_WHAT TO DO_
Please set down the data word for word; images do not go in the copy.

_DATA SECTION_
==========

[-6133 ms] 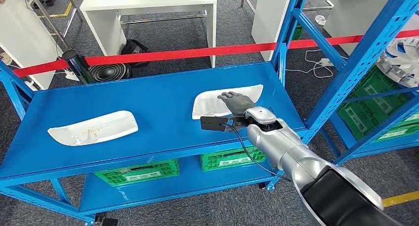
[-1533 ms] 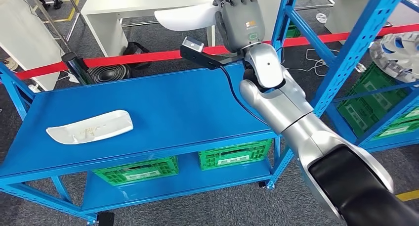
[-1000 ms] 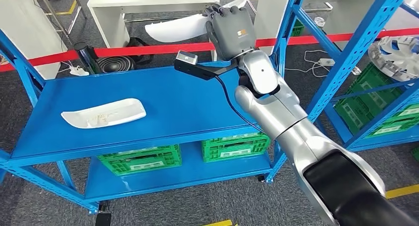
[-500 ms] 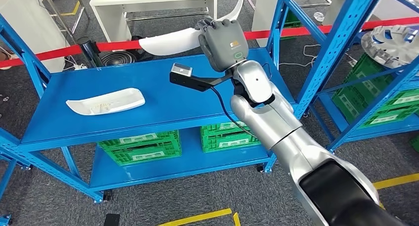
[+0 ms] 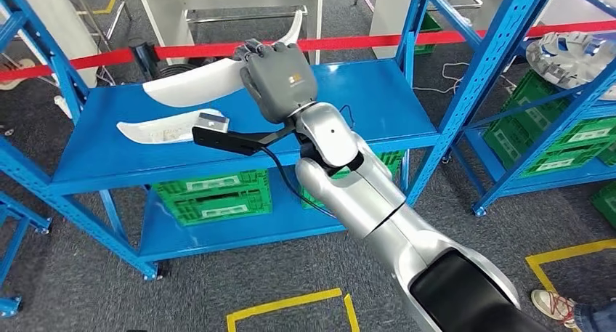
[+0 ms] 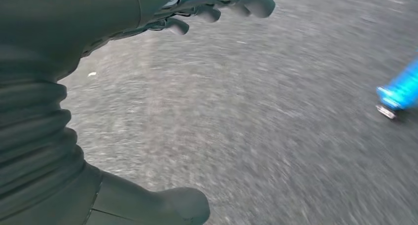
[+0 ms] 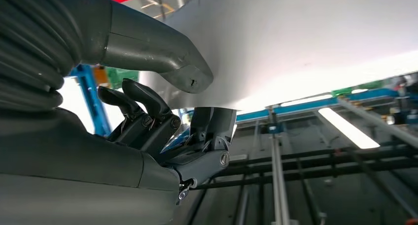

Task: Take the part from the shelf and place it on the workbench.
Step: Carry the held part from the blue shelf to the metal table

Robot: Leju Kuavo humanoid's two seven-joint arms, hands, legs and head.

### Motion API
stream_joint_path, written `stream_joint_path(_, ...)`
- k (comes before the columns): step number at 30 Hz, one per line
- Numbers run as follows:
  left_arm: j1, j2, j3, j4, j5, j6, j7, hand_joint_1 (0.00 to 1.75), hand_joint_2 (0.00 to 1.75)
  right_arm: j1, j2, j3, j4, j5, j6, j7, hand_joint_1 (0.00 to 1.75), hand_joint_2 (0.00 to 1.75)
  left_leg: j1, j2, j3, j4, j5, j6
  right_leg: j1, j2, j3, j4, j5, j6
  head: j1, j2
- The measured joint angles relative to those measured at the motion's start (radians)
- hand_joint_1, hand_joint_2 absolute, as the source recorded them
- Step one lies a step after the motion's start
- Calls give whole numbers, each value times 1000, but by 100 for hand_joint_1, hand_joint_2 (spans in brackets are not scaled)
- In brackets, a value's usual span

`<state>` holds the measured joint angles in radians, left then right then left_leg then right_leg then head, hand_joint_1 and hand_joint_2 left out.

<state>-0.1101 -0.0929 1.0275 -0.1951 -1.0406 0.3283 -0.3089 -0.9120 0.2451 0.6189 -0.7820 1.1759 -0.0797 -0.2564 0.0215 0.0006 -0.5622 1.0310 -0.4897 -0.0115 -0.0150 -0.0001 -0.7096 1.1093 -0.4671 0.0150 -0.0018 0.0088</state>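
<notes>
My right hand point(image 5: 277, 81) holds a long curved white part point(image 5: 195, 83) up in the air, above the blue shelf point(image 5: 349, 92). In the right wrist view the thumb and fingers point(image 7: 148, 107) press against the part's white surface point(image 7: 305, 43). A second white part point(image 5: 165, 127) lies on the shelf's left side, partly behind the wrist camera bracket point(image 5: 218, 137). My left hand point(image 6: 74, 97) hangs over grey floor, fingers apart and nothing in it.
Blue rack uprights point(image 5: 494, 78) stand to the right, with a silver wheel cover point(image 5: 570, 56) and green crates point(image 5: 552, 136). More green crates point(image 5: 214, 197) sit under the shelf. A red barrier tape point(image 5: 363, 43) and a white table point(image 5: 232, 5) lie beyond. Yellow floor lines point(image 5: 290, 306) are near.
The whole view has shifted as the camera moved back and turned. My right hand, still holding the white part, now sits further left and lower in the picture.
</notes>
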Motion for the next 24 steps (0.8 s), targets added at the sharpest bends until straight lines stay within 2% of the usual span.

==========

_RESPONSE TO THE EXERCISE_
[-6133 ms] 
[-1533 ms] 
[-1000 ms] 
[-500 ms] 
[+0 ms] 
[+0 ms] 
[+0 ms] 

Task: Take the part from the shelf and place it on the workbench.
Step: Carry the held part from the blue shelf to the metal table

Robot: Leju Kuavo humanoid's two seven-joint arms, hands, legs and head.

### Motion API
stream_joint_path, written `stream_joint_path(_, ...)`
- k (comes before the columns): step number at 30 Hz, one per line
- Numbers run as follows:
  left_arm: j1, j2, j3, j4, j5, j6, j7, hand_joint_1 (0.00 to 1.75), hand_joint_2 (0.00 to 1.75)
  right_arm: j1, j2, j3, j4, j5, j6, j7, hand_joint_1 (0.00 to 1.75), hand_joint_2 (0.00 to 1.75)
  left_leg: j1, j2, j3, j4, j5, j6
  right_leg: j1, j2, j3, j4, j5, j6
  head: j1, j2
- The measured joint angles relative to those measured at the motion's start (radians)
- hand_joint_1, hand_joint_2 absolute, as the source recorded them
- Step one lies a step after the motion's start
- Calls give whole numbers, each value times 1000, but by 100 for hand_joint_1, hand_joint_2 (spans in brackets are not scaled)
- In brackets, a value's usual span

`<state>` holds the measured joint angles in radians, left then right then left_leg then right_leg then head, hand_joint_1 and hand_joint_2 left out.

<state>-0.1101 -0.0929 1.0275 -0.1951 -1.0406 0.3283 -0.3089 -0.9120 0.2451 0.6189 -0.7820 1.1759 -0.0797 -0.2564 0.0215 0.0006 -0.5622 1.0310 -0.4897 -0.0115 -0.0150 -0.0001 -0.7096 1.1093 -0.4671 0.0150 -0.0018 0.0088</state>
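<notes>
My right hand point(image 5: 277, 81) holds a long curved white part point(image 5: 195, 83) up in the air, above the blue shelf point(image 5: 349, 92). In the right wrist view the thumb and fingers point(image 7: 148, 107) press against the part's white surface point(image 7: 305, 43). A second white part point(image 5: 165, 127) lies on the shelf's left side, partly behind the wrist camera bracket point(image 5: 218, 137). My left hand point(image 6: 74, 97) hangs over grey floor, fingers apart and nothing in it.
Blue rack uprights point(image 5: 494, 78) stand to the right, with a silver wheel cover point(image 5: 570, 56) and green crates point(image 5: 552, 136). More green crates point(image 5: 214, 197) sit under the shelf. A red barrier tape point(image 5: 363, 43) and a white table point(image 5: 232, 5) lie beyond. Yellow floor lines point(image 5: 290, 306) are near.
The whole view has shifted as the camera moved back and turned. My right hand, still holding the white part, now sits further left and lower in the picture.
</notes>
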Motion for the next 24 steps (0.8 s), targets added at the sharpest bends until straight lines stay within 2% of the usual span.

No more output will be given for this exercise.